Find the slope of the line passing through the pair of points or state that the slope is undefined. Then indicate whether the line through the points rises, falls, is horizontal, or is vertical. $(-5,2)$ and $(6,3)$ Select the correct choice below and, if necessary, fill in the answer box within your choice. A. The slope is $\square$. (Simplify your answer.) B. The slope is undefined

Step 1 ：The slope of a line passing through two points \((x_1, y_1)\) and \((x_2, y_2)\) can be calculated using the formula: \[ m = \frac{y_2 - y_1}{x_2 - x_1} \]

Step 2 ：In this case, the two points are \((-5,2)\) and \((6,3)\).
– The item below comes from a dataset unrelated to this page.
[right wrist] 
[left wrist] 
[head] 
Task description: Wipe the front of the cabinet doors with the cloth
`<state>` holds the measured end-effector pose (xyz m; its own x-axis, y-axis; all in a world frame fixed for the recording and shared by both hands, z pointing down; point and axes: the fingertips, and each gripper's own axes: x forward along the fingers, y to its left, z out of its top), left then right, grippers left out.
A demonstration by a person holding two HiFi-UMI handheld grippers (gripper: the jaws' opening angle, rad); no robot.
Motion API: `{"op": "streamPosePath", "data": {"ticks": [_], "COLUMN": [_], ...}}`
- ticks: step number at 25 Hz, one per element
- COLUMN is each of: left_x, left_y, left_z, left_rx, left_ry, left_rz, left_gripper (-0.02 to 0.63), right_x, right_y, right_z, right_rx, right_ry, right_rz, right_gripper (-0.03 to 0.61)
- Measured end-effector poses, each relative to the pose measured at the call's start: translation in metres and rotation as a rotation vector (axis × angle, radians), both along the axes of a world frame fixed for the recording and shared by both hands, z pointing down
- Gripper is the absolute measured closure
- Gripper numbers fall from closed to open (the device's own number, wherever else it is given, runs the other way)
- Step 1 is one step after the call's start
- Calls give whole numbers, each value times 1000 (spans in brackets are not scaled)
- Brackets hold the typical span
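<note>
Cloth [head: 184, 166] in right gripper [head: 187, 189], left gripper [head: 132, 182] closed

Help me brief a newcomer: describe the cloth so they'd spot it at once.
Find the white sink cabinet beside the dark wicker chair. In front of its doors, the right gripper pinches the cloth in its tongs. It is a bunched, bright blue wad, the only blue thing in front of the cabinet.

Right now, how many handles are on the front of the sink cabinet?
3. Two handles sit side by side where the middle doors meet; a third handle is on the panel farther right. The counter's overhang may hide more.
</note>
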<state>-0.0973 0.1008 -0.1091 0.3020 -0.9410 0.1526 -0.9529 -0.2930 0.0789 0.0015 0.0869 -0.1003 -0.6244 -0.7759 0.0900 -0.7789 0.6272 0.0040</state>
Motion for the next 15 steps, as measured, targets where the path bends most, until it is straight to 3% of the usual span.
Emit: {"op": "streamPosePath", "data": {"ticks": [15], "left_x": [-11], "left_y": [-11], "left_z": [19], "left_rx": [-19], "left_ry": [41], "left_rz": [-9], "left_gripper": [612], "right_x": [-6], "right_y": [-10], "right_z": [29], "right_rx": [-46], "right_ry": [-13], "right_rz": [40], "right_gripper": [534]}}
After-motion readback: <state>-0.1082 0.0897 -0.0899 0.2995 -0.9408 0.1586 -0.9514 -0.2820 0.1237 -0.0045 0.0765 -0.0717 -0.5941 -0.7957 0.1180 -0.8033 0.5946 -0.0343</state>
So, we can substitute these values into the formula to find the slope.

Step 3 ：After executing this calculation, we get the slope of the line as approximately 0.09.

Step 4 ：We can determine whether the line rises, falls, is horizontal, or is vertical based on the slope. If the slope is positive, the line rises; if the slope is negative, the line falls; if the slope is zero, the line is horizontal; if the slope is undefined (i.e., the denominator in the slope formula is zero), the line is vertical.

Step 5 ：The slope of the line is approximately 0.09, which is a positive number. Therefore, the line rises from left to right.

Step 6 ：Final Answer: The slope is \(\boxed{0.09}\). The line rises.